Love of Corvettes knows no boundaries—or borders. That's why you see America's Only True Sports Car owned, collected, restored, and enjoyed on every continent on Earth (except Antarctica).
That includes Australia, where owning late-model Vettes (or anything less than 30 years old) has a special condition. Australian law dictates that, in order to be legally registered, all cars imported into the country must either be righthand drive when they land, or must be converted to RHD before they can get an Aussie title, registration, and plates. (Cars more than 30 years old are exempt, but are limited in how many miles they can be driven every year).
Les Kernya had wanted a C4 for years, and the need for a "mirror conversion" didn't stop him. "I wanted a C4 Corvette with a difference," he says from his Baulkham Hills, New South Wales, home. "It has a lot of aluminium in the engine bay and around the running gear, so it can be polished to give it a nice shine." And to this long-time car enthusiast (who'd been building and enjoying V-8–powered Yank and Aussie muscle for more than three decades), the L98 engine was a big selling point. "It's the last of the computerized engines that a home mechanic can fool around with."
After a two-year search, he found this one—imported into Australia by its second owner, who'd had it converted to RHD. At first he thought the Turquoise Metallic color was too loud for him. "I thought about it for a couple of weeks, then flew down to Geelong a couple of times to look at it again," he says. "I bought it, and I'm so glad I did."
Though there may not be many Vettes painted the same color as Kernya's C4 in Australia, Turquoise Metallic was one of the most popular '91 Corvette hues, with 1,621 coupes, convertibles, and ZR-1s painted in that 1991-only shade at Bowling Green Assembly. (Only Bright Red, White, and Black went on more '91 Vettes.)
Kernya's '91 was well-equipped with the RPO FX3 Selective Ride and Handling option, among others. But he didn't plan on keeping it all OEM. "I thought the engine needed more ‘get up and go', but I didn't want to go crazy on it," he says. "I wanted the V-8 sound and a nice street car, so I ordered a bunch of stuff from TPIS in America." Thanks to TPIS, Kernya added a ZZ9 hydraulic roller camshaft to the L98, as well as a new intake manifold, headers, and higher-flowing "sport cat" converters. He also upgraded his C4's brakes, adding PBR's Grand Sport upgrade package. The rest of the car, except for the RHD, is fairly stock. It still has the new-for-'91, ZR-1–inspired bodywork (intact save for a larger air inlet in front to help the L98's breathing), and Kernya does plan on replacing the rubber suspension bushings before long.

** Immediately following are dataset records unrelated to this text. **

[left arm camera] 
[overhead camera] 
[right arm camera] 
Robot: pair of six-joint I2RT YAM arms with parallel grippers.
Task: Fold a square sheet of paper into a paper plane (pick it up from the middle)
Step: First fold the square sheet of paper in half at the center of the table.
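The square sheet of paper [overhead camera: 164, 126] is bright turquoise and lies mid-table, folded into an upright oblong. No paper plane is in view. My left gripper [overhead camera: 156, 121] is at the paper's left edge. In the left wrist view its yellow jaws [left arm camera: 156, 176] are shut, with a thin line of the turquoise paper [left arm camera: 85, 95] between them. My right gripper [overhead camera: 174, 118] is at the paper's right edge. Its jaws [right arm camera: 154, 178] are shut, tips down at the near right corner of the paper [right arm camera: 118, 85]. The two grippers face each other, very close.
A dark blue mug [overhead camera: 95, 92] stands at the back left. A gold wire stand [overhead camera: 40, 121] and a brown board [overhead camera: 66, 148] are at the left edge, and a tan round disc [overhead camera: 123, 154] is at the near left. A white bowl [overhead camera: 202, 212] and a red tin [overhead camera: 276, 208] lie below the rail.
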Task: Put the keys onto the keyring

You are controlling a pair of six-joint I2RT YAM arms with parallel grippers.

In all, Kernya had the C4's engine apart for about four months. "A couple of times I got the feeling that there was no way that I'd be able to put it all back together," he recalls, "but several beers and lots of thinking later, I managed to." However, the now-modified L98 needed help, as its ECM was not happy with the changes from stock. A call to Steve Rosenfels at S.R. Performance in Ancliffe led to a re-programming and retuning of the '91's electronic brain.
It was also in need of a gearbox retune, after a Corvette Club of Australia track day at Wakefield Raceway (after these photos were taken). "My transmission only just lasted the day," says Kernya, "and my faithful car still managed to travel the 210 kilometers [130.49 miles] to get me home with the clutches slipping." A call to Global Auto Transmission in Blacktown led to a rebuild of the 700R4 automatic gearbox. "He took it all apart, showed me the standard rebuild parts, and laid out the upgrade parts," says Kernya of his consultation with the transmission expert. "One look at the difference, and I forked out the extra dough to beef it up." The upgrade also gave Kernya more-direct and quicker shifts.